Management defines EBITDA as net income (loss) before net interest expense, income taxes and depreciation and amortization expenses. Adjusted EBITDA represents EBITDA adjusted to exclude share-based compensation expense, asset impairment and gain or loss on disposition, acquisition and integration costs, costs related to the amortization of inventory purchase accounting asset step-ups, restructuring charges, goodwill impairment and certain other expenses that may not be indicative of, or are unrelated to, our core operating results, and that may vary in frequency or magnitude. Adjusted net income represents net income (loss) adjusted for the previously mentioned adjusted EBITDA adjustments, further adjusted for the amortization of property and equipment purchase accounting asset step-ups and deferred financing costs, tax adjustment to normalize the effective tax rate, and tax effect of total adjustments.
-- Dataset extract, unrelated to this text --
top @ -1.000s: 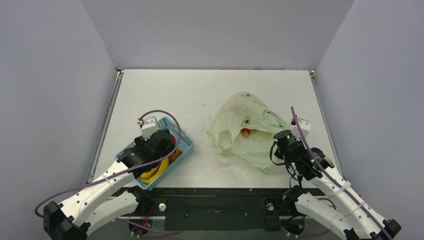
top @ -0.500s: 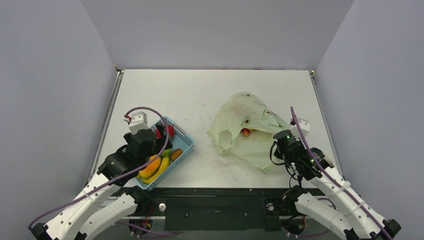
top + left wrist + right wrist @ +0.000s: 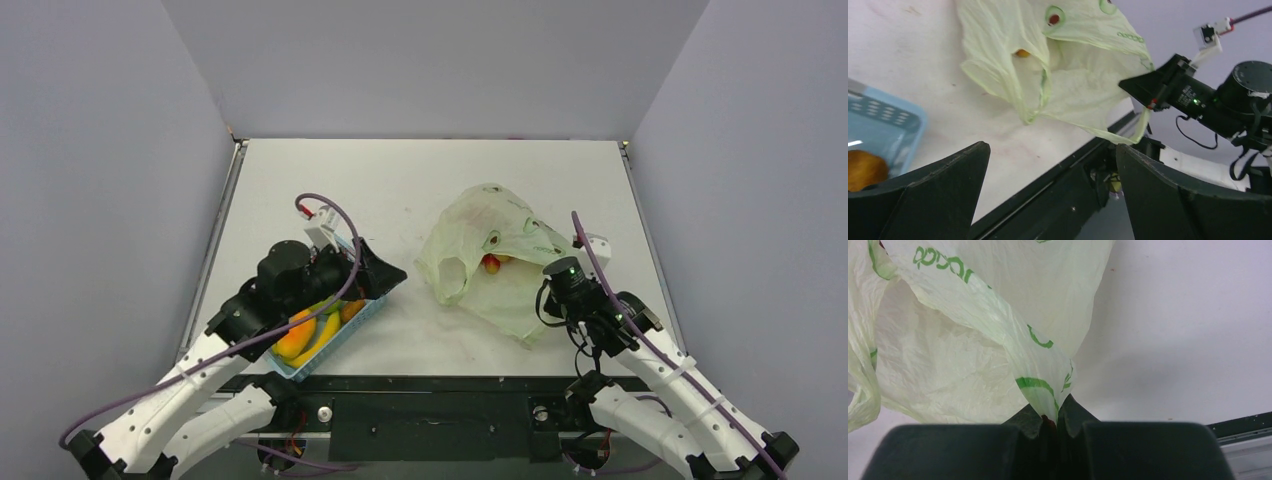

Basic adjusted earnings per share is calculated using adjusted net income, as defined above, and basic weighted-average shares outstanding. Diluted adjusted earnings per share is calculated using adjusted net income, as defined above, and diluted weighted-average shares outstanding. Management defines cash-on-cash returns as Four Wall EBITDA divided by total net cash investment. Four wall EBITDA includes store level costs such as product and distribution costs, commissions, occupancy, marketing and other related costs. A definition of net leverage and a related reconciliation to the most directly comparable GAAP financial measure can be found on the Investor Relations section of our website under "Financial Information—Quarterly Results."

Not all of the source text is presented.